> Work instructions: Write out word for word each line from the top of the material through the line that has "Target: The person". Pictures do not go in.

> Supplied data:
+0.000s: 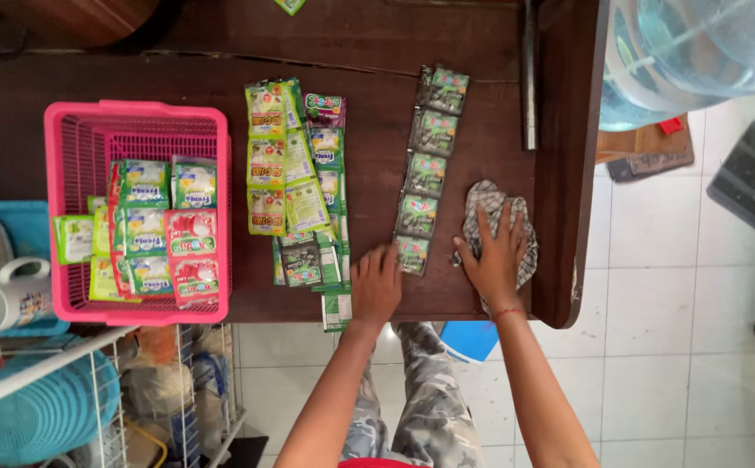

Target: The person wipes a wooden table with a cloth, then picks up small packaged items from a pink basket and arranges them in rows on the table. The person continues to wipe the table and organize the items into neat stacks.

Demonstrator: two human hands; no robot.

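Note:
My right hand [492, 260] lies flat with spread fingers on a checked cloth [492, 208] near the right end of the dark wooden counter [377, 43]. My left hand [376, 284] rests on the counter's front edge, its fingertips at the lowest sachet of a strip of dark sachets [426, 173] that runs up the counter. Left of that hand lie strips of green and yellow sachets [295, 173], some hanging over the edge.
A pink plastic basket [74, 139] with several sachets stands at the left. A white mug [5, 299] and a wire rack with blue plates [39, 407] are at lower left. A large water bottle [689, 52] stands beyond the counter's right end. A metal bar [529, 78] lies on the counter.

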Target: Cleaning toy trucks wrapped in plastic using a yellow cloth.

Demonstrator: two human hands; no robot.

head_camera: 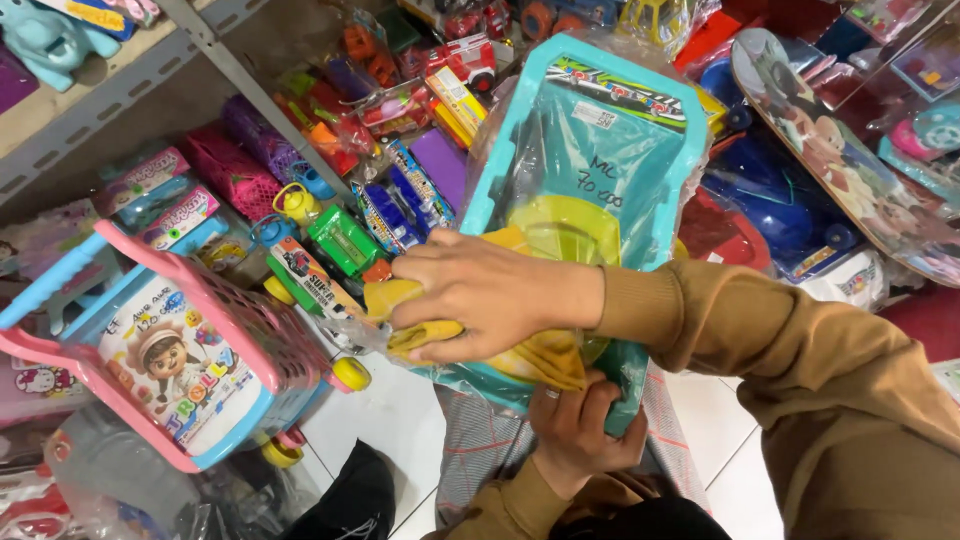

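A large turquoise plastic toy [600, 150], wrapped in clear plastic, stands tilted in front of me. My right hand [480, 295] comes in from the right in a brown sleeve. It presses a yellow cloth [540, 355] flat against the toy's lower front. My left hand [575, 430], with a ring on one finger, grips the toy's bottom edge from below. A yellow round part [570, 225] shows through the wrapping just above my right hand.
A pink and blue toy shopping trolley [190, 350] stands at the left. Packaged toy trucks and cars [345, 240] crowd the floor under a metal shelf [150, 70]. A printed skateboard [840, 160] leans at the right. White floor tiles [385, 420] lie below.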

> Task answer:
+0.000s: 

Target: The person wipes a wooden table with a cloth, then picks up small packaged items from a pink basket and arranges them in rows on the table. The person continues to wipe the table and organize the items into neat stacks.

There is nothing more to this exercise.